THE PROBLEM: Within the records below is a range that opens at the line with "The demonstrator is" and closes at the line with "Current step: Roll". Return that range word for word, both ends included, and only that range.

══════

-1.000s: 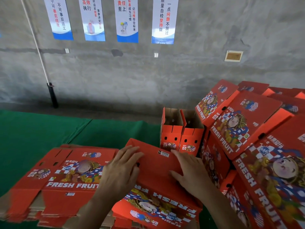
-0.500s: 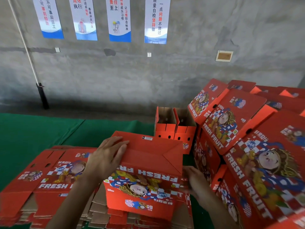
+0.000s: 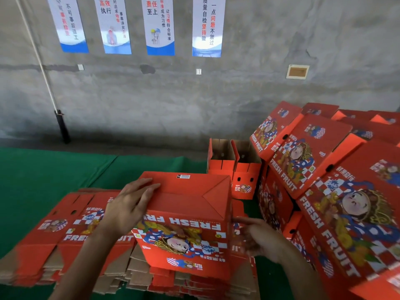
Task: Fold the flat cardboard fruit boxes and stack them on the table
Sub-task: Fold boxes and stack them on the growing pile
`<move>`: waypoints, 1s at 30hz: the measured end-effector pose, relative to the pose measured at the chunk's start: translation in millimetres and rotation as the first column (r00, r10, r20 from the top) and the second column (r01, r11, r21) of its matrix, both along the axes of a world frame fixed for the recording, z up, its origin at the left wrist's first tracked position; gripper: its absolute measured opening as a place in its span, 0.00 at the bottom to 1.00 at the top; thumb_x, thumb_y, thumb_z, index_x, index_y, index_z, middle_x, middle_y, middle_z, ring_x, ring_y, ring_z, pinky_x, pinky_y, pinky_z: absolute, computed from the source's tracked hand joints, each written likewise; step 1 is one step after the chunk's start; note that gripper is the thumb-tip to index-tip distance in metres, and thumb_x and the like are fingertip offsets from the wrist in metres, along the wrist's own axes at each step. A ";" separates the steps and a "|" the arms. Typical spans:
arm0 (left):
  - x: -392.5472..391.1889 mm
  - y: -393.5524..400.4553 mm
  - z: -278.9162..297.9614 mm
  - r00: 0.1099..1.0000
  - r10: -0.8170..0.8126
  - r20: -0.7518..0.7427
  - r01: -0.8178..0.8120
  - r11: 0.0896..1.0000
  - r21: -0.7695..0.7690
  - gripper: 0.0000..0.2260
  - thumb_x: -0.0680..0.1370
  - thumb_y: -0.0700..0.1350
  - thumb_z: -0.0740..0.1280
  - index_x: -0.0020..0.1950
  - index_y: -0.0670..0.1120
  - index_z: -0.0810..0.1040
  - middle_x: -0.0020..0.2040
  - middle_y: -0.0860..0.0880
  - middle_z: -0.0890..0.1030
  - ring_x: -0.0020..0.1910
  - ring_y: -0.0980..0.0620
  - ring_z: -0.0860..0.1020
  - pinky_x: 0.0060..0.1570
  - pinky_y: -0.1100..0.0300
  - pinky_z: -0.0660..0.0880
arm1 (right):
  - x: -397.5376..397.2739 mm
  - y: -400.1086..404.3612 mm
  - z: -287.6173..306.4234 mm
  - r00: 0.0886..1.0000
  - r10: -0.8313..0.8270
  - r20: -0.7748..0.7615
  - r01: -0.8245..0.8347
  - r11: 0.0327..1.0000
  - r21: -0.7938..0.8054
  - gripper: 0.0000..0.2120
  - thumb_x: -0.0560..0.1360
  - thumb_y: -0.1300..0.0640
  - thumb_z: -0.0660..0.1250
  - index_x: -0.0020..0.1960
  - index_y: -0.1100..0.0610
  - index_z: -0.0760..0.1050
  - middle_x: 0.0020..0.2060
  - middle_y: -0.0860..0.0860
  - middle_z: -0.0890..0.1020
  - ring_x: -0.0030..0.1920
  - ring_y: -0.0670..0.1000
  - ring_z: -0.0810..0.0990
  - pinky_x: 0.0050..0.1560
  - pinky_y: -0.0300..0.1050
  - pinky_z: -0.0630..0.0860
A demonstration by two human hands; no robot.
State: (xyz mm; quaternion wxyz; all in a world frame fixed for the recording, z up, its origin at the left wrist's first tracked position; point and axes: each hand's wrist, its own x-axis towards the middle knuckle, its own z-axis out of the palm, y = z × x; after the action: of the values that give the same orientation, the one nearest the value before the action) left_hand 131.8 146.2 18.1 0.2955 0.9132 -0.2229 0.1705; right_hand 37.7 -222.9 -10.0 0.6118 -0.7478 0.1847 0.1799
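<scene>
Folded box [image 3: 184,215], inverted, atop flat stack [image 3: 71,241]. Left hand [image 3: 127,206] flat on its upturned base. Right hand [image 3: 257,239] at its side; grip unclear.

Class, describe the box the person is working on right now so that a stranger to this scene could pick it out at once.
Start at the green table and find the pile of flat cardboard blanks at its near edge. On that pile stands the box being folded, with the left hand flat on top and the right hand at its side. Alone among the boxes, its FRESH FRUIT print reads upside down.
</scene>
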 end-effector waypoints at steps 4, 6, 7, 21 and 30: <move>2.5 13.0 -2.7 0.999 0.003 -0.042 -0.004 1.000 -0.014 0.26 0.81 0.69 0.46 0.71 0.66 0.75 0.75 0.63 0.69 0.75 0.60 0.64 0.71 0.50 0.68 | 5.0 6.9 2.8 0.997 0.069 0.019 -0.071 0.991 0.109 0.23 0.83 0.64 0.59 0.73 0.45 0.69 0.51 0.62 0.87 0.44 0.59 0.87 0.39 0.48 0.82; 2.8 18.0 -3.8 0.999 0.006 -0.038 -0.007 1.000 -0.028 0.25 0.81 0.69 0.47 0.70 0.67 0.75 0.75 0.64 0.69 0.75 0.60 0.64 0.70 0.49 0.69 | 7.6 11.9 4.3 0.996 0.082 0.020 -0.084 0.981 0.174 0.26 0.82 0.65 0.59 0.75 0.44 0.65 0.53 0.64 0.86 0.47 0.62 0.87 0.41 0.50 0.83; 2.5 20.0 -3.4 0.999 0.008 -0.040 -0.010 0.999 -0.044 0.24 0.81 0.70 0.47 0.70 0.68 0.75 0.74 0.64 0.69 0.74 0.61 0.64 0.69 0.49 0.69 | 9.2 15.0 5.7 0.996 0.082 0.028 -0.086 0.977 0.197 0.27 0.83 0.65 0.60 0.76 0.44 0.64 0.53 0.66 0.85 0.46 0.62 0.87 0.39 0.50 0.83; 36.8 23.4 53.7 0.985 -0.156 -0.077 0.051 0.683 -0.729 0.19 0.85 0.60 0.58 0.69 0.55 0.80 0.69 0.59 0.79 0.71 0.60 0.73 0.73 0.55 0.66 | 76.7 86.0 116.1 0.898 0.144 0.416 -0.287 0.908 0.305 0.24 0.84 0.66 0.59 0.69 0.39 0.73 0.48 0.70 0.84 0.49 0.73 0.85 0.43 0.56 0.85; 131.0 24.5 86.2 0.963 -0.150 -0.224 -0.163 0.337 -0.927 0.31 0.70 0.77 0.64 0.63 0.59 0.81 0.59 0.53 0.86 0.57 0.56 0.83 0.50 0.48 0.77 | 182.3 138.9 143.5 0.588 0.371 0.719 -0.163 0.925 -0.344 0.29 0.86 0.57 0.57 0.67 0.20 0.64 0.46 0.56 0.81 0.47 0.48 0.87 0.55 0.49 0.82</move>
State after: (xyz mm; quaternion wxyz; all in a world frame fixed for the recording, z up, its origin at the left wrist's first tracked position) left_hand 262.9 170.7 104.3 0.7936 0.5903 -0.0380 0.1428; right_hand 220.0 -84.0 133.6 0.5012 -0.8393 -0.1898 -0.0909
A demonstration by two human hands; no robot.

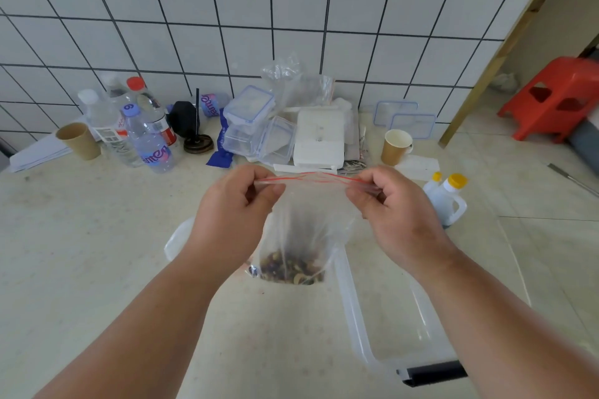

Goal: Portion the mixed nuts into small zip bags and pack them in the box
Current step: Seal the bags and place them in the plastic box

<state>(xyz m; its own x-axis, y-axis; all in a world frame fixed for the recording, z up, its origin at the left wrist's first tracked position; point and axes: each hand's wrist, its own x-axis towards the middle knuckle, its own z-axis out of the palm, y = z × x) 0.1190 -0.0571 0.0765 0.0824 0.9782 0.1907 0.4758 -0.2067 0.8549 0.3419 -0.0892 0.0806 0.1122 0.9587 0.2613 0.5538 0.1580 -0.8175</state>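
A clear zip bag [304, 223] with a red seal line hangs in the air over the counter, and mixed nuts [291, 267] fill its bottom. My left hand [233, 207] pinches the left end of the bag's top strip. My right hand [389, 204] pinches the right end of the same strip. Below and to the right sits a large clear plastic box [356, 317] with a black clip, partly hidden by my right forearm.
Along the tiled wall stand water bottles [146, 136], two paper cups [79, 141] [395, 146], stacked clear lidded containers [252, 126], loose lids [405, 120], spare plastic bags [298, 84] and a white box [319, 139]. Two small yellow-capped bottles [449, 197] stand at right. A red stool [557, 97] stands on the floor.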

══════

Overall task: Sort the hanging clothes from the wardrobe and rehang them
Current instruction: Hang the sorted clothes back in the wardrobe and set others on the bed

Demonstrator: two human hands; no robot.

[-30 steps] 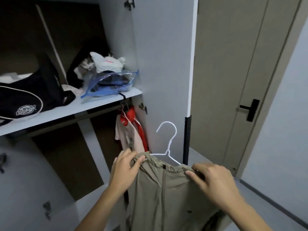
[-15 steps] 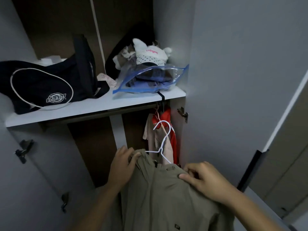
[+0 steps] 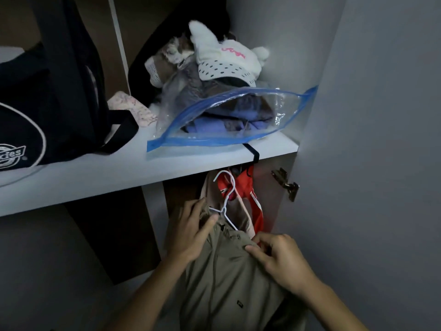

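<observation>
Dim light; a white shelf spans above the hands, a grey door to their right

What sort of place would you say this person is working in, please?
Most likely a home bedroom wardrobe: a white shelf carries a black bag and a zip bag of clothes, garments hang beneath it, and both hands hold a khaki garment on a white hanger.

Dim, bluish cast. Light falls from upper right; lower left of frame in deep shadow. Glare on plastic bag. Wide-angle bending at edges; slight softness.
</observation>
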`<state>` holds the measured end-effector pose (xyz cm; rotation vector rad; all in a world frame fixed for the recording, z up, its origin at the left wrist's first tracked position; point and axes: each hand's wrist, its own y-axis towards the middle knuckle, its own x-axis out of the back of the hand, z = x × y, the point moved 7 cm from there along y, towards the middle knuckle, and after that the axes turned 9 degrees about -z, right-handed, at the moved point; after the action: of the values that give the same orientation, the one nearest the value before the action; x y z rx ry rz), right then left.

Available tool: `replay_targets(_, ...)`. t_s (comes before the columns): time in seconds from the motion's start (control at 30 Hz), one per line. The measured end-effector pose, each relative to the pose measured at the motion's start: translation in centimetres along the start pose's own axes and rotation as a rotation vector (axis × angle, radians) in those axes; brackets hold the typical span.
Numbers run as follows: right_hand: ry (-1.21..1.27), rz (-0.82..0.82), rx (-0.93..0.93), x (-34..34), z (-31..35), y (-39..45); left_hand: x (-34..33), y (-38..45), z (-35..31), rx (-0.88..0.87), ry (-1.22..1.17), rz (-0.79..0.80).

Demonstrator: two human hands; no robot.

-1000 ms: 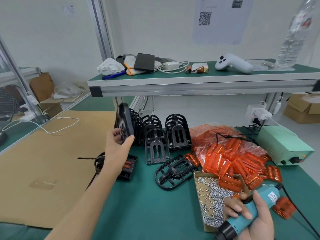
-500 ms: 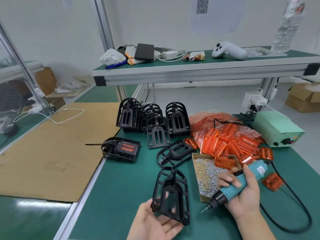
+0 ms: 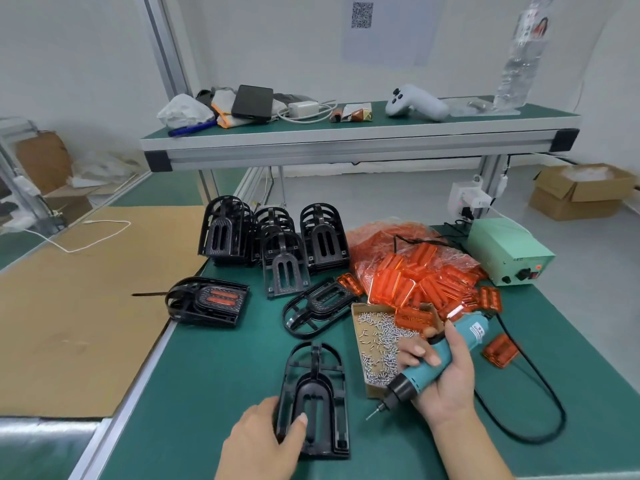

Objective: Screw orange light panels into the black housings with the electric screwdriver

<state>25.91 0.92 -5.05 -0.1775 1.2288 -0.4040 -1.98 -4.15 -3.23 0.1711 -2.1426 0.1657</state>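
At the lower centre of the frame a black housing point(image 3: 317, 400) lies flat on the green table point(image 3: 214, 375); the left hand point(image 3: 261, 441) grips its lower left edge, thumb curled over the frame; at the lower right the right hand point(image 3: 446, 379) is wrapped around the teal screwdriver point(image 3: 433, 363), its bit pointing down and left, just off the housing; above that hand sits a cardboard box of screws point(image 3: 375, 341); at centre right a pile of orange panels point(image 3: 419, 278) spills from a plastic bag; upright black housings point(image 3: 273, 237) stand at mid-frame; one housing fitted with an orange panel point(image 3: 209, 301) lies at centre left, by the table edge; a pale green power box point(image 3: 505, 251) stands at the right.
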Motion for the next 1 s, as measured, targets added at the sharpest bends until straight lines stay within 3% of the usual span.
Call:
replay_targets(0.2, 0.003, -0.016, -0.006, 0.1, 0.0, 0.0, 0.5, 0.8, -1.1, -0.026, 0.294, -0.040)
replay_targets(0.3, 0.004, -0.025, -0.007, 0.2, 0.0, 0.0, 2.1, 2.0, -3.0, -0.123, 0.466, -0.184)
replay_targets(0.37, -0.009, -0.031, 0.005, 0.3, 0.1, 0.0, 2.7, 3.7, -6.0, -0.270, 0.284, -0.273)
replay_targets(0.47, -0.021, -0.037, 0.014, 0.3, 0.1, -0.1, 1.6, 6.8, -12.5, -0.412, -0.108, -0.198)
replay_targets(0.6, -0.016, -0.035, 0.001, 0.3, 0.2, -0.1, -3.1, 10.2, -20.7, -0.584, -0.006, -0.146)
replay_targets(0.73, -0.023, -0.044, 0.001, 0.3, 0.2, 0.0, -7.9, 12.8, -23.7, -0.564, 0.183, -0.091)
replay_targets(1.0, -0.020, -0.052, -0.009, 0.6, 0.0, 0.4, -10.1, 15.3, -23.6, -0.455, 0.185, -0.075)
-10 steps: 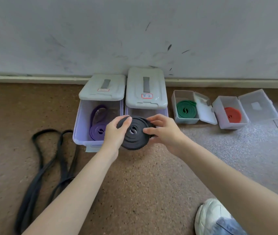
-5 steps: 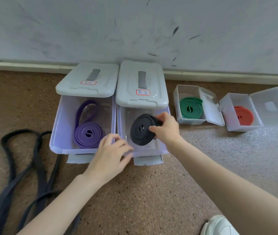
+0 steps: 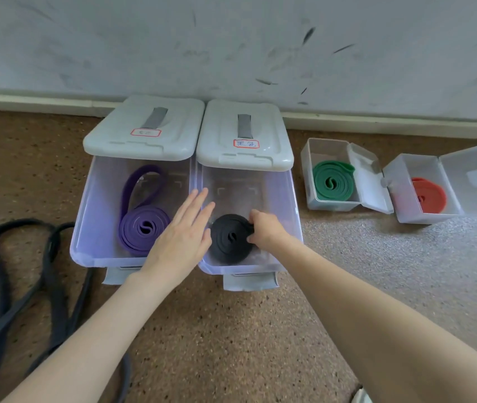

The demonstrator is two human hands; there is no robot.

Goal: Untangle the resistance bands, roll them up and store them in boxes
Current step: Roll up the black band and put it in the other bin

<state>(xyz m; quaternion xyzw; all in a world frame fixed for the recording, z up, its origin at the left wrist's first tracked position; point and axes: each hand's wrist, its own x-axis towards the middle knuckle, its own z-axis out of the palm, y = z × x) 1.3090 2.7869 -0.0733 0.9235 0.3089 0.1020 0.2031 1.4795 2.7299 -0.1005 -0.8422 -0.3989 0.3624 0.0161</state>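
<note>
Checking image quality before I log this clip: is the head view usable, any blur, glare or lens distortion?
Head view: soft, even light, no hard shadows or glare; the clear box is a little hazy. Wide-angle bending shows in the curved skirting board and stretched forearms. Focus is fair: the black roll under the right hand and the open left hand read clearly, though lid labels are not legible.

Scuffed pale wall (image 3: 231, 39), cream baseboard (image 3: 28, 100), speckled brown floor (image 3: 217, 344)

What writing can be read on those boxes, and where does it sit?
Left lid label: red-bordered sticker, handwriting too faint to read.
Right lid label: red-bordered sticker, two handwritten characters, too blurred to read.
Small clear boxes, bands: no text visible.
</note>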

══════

OUTPUT BELOW:
The demonstrator is two human hands; there is no robot.

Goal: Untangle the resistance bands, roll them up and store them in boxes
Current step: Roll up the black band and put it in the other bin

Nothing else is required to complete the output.